Em meio à alta de casos de covid-19 no País e ao avanço de novas variantes do coronavírus no mundo, incluindo uma cepa com origem no Amazonas, o Brasil reduziu o número de exames de sequenciamento genético do vírus, procedimento que tem como objetivo justamente verificar as linhagens circulantes em cada região e identificar o surgimento de novas variantes.
Entre março e maio de 2020, início da pandemia, foram realizados 1.823 sequenciamentos no País. Já entre novembro e janeiro, foram 585 genomas sequenciados, conforme dados da Rede Genômica da Fundação Oswaldo Cruz (Fiocruz) a partir das amostras depositadas no site Gisaid, banco online de sequenciamentos com dados do mundo inteiro.
O depósito das análises no sistema Gisaid pode demorar algumas semanas e esse atraso pode ter algum impacto na redução, mas, segundo pesquisadores, apenas isso não explicaria a queda expressiva de 68% no número de genomas sequenciados entre os dois períodos. De acordo com cientistas, o número mais alto de análises feitas no início da pandemia tem relação com esforços de grupos de pesquisa que, em muitos casos, remanejaram recursos já existentes para outros estudos na investigação do coronavírus.
Somam-se a isso desafios como o baixo número de laboratórios especializados, recursos limitados e dificuldade na compra de insumos. Só um grupo de pesquisadores do Instituto de Medicina Tropical da Universidade de São Paulo (IMT-USP) sequenciou quase metade dos genomas de amostras coletadas em abril. O trabalho pôde ser feito porque os cientistas já tinham garantidos recursos da Fundação de Amparo à Pesquisa do Estado de São Paulo (Fapesp) originalmente direcionados para o estudo de arbovírus. “Foram 427 sequências realizadas em abril.
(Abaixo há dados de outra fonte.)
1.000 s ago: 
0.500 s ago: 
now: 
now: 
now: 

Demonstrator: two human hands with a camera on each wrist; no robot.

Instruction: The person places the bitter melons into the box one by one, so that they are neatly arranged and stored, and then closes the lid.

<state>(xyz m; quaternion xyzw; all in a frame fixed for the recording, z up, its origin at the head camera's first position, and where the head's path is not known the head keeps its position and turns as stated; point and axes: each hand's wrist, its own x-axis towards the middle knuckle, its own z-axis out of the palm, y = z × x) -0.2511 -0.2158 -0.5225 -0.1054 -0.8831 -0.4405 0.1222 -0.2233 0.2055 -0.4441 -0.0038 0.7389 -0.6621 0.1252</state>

Depois, começamos a tentar entender transmissão intrahospitalar e fizemos muitos sequenciamentos do primeiro semestre”, diz Ester Sabino, professora do IMT.
O grupo ainda trabalha no sequenciamento de genomas do SARS-CoV-2, mas reduziu o ritmo no segundo semestre por dificuldades na obtenção de insumos. “Focamos em sequenciar amostras de projetos específicos coletadas no primeiro semestre. De outubro a inicio de dezembro, ficamos sem reagentes por alguns problemas de importação”, diz Ester.
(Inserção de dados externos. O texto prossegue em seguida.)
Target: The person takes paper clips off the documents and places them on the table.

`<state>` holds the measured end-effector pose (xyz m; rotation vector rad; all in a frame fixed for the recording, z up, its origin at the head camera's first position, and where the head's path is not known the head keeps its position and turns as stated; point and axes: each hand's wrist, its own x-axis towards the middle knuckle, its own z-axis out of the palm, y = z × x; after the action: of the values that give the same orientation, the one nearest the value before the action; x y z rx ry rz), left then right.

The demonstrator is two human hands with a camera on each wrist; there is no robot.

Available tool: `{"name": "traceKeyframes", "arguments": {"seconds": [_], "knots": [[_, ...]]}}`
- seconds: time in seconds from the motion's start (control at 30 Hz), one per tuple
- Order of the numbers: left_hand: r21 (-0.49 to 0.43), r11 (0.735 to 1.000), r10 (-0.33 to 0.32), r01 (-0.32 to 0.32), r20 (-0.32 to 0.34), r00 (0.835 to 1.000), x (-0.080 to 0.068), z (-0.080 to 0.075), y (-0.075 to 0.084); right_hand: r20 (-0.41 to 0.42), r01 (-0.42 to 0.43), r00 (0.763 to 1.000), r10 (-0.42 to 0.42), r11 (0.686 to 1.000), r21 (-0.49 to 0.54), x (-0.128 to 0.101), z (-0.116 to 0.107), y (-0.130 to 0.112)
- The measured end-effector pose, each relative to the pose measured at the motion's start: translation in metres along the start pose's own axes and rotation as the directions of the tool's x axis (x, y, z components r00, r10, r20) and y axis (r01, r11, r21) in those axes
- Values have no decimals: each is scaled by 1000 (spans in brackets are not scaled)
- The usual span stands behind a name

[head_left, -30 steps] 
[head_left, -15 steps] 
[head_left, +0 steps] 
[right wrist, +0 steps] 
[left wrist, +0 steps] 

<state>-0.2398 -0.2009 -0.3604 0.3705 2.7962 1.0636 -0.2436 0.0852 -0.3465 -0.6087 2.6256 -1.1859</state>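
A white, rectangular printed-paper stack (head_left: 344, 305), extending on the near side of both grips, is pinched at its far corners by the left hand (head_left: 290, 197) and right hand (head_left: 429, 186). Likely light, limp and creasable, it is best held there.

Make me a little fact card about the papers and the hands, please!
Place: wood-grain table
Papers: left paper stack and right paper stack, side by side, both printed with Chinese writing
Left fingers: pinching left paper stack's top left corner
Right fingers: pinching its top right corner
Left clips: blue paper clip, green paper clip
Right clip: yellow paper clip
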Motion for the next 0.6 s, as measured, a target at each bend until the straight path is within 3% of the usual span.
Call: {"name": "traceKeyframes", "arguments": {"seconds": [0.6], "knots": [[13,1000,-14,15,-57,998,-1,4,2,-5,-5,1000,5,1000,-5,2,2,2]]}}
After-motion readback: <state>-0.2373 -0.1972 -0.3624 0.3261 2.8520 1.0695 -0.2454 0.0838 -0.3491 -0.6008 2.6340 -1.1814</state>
A cientista diz que seu grupo passou a integrar a rede Coronaômica, instalada em outubro pelo Ministério da Ciência e Tecnologia (MCTI) para ampliar a vigilância genômica no País. A rede repassará reagentes para o grupo da USP processar 200 amostras, mas os recursos ainda não foram enviados.
O coordenador da rede, Fernando Spilki, explica que os trâmites burocráticos para compras de insumos por parte de órgãos do governo atrasam o processo, mas ressalta que os insumos já estão sendo distribuídos. “Há uma série de cuidados com o uso da verba pública, mas os investimentos estão chegando. Claro que devemos ampliar os sequenciamentos e, para isso, precisamos de ainda mais recursos, mas estamos conseguindo, mesmo com as limitações, identificar as novas variantes”, diz ele, que também é professor da Universidade Feevale.
A comunidade científica também reclama dos vetos do presidente Jair Bolsonaro à lei que previa a liberação de recursos do Fundo Nacional de Desenvolvimento Científico e Tecnológico (FNDCT) que estavam contingenciados. A liberação da verba, prevista em R$ 4,3 bilhões, poderia acelerar a compra de insumos.Além da rede do MCTI, há laboratórios de referência definidos pelo Ministério da Saúde que recebem rotineiramente amostras de todos os Estados.
A média de exames enviados por Estado é de 12 por mês. Em janeiro, a pasta montou uma rede de quatro laboratórios para ampliar o número de genomas sequenciados diante do surgimento de novas cepas, mas os números ainda estão são baixos. O projeto prevê sequenciar 1.200 amostras em 16 semanas.
Questionado, o MCTI disse que a rede Coronaômica tem feito “uma excelente cobertura do território nacional”, com porcentagem similar a de países como os Estados Unidos. O País depositou cerca de 2,6 mil genomas no Gisaid, o equivalente a 0,02% dos casos registrados. O Reino Unido já sequenciou 215 mil genomas, o equivalente a 5,3% das suas infecções.
Já a África do Sul fez 3,3 mil sequenciamentos (0,22% do total). Já o Ministério da Saúde destacou a instalação da rede de quatro laboratórios para o sequenciamento de 1,2 mil genomas, mas não comentou a queda no número de análises atuais em relação ao início da pandemia. “Nos meses de outubro a inicio de dezembro, ficamos sem reagentes por alguns problemas de importação.” As informações são do jornal O Estado de S. Paulo.